Arbitration tribunal dismisses all CEAC claims against Montenegro

SeeNews | 13 January 2017

Arbitration tribunal dismisses all CEAC claims against Montenegro

Montenegro’s government said on Friday that the United Nations Commission on International Trade Law (UNCITRAL) arbitration tribunal dismissed all claims of Cyprus-based Central European Aluminum Company (CEAC) against the country.

The decision finally confirms that Montenegro has not breached the settlement agreement, but on the contrary, it is precisely the CEAC that has violated its obligations under the contract, the government said in a statement.

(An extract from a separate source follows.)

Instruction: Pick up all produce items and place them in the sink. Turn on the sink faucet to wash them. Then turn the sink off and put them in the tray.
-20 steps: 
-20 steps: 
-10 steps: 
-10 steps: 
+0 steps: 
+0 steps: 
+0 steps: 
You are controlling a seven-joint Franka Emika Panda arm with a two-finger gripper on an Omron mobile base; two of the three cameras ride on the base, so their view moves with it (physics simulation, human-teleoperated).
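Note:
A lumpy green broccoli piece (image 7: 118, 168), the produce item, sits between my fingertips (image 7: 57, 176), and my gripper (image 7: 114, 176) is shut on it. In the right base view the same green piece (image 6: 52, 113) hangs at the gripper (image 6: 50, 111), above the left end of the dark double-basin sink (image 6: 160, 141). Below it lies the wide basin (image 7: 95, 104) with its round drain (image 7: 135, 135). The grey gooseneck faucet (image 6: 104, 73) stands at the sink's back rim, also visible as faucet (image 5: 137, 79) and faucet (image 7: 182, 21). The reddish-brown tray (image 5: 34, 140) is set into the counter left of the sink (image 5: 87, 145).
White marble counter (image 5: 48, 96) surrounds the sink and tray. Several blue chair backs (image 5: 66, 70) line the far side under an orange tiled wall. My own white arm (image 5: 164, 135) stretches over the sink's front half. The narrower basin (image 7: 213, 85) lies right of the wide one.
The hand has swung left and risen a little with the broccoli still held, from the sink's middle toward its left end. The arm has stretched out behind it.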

In a separate statement on Friday, CEAC said it was disappointed with the "neutral" decision of the tribunal.

“We feel vindicated by two key elements: firstly, that the tribunal found that Montenegro failed to pay 8.72 million euro ($9.26 million) in electricity subsidies owed to KAP, and secondly, that the tribunal did not dismiss major aspects of our claims regarding Montenegro’s breaches of its duties and bankruptcy law, but said that these claims fell outside of its jurisdiction," CEAC’s director of corporate affairs Andrey Petrushinin said in the statement.

Montenegro’s own civil and corporate law is not sufficiently developed to provide solutions to sophisticated questions such as the case in question, Petrushinin added.

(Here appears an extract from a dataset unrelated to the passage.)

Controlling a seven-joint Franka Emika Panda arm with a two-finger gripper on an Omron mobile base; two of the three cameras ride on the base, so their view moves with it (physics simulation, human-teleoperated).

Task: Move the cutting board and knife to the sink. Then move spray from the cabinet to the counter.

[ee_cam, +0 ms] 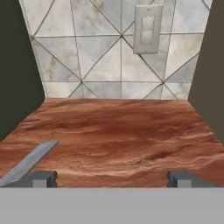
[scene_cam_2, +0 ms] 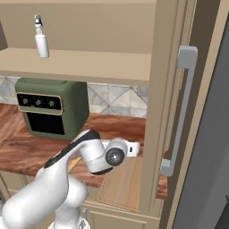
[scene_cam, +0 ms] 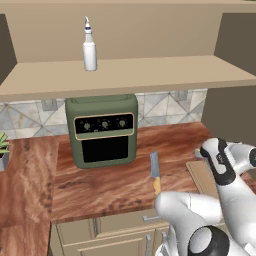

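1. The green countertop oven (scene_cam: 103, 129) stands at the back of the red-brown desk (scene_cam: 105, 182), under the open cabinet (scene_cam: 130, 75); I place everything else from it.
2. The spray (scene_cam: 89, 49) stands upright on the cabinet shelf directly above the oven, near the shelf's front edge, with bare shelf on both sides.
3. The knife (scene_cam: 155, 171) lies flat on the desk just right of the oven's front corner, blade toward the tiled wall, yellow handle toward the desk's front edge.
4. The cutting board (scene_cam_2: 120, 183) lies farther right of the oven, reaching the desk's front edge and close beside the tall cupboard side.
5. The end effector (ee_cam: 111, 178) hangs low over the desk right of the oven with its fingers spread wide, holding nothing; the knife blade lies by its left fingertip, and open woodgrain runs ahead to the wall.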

In its ruling the arbitral tribunal states that the CEAC is obliged to pay 259,000 euro to Montenegro for breaching investment obligations and another 29,000 euro for breaching the obligation to submit an annual investment report, the Montenegrin government said.

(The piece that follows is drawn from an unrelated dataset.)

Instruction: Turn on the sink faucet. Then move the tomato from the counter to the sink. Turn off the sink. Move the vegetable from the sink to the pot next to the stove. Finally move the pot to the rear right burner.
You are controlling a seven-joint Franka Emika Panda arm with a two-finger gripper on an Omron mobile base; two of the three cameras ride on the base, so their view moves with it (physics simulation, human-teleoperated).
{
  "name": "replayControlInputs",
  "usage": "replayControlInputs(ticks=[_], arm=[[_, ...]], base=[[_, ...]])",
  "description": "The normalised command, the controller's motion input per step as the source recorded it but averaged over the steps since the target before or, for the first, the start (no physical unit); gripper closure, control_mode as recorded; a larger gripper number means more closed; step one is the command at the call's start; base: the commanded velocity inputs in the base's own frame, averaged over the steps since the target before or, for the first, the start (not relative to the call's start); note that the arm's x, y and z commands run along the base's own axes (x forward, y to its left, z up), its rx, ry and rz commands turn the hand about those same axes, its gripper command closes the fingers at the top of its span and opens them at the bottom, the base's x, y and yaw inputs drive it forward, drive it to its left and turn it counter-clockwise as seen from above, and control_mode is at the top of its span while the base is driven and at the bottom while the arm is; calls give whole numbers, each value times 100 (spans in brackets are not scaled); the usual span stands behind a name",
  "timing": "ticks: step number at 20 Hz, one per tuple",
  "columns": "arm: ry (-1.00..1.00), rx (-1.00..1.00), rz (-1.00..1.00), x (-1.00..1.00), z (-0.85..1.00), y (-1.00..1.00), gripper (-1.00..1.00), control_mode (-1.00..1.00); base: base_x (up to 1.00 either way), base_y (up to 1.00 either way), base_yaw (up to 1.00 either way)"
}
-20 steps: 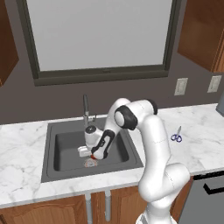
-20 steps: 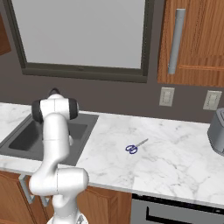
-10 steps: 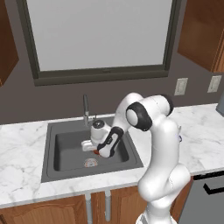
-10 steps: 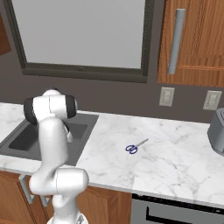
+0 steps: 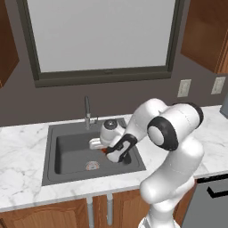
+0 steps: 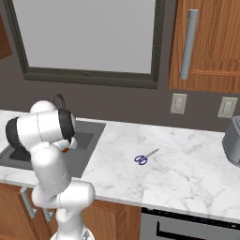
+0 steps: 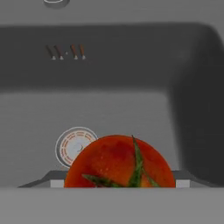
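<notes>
A red tomato [image 7: 118, 164] with a green stem sits between my gripper's [image 7: 119, 181] fingers, which are shut on it. It hangs just above the dark sink's floor [image 7: 131, 113], partly covering the round drain [image 7: 70, 146]. From the left base view, my gripper [image 5: 105, 150] reaches down into the right half of the sink [image 5: 67, 151], with a bit of the red tomato [image 5: 103, 150] showing at its tip. The faucet [image 5: 87, 112] stands behind the basin, and I see no water running. The pot is out of view.
White marble counter [image 6: 178, 164] runs right of the sink, with blue-handled scissors [image 6: 145, 157] lying on it. A toaster [image 6: 232, 140] stands at the far right. Wall outlets [image 6: 178, 103] sit above the counter. The sink's walls [image 7: 192, 100] close in around the hand.
My hand has shifted right across the basin with the tomato in it, away from the drain. The arm's elbow has swung to the right.
</notes>
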Motion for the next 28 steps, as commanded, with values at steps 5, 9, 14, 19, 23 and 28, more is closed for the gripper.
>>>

CEAC filed for the arbitration proceedings in November 2013 in a dispute with the Montenegrin government over investments made in aluminium smelter Kombinat Aluminijuma Podgorica (KAP).

The Cyprus-based company had already lost an arbitration against Montenegro before the Arbitration Tribunal of the International Centre for Settlement of Investment Disputes (ICSID) in July 2016.

CEAC was established in 2005 to manage the aluminium business interests of Russia’s En+ Group, owned by billionaire Oleg Deripaska, in Central and Eastern Europe.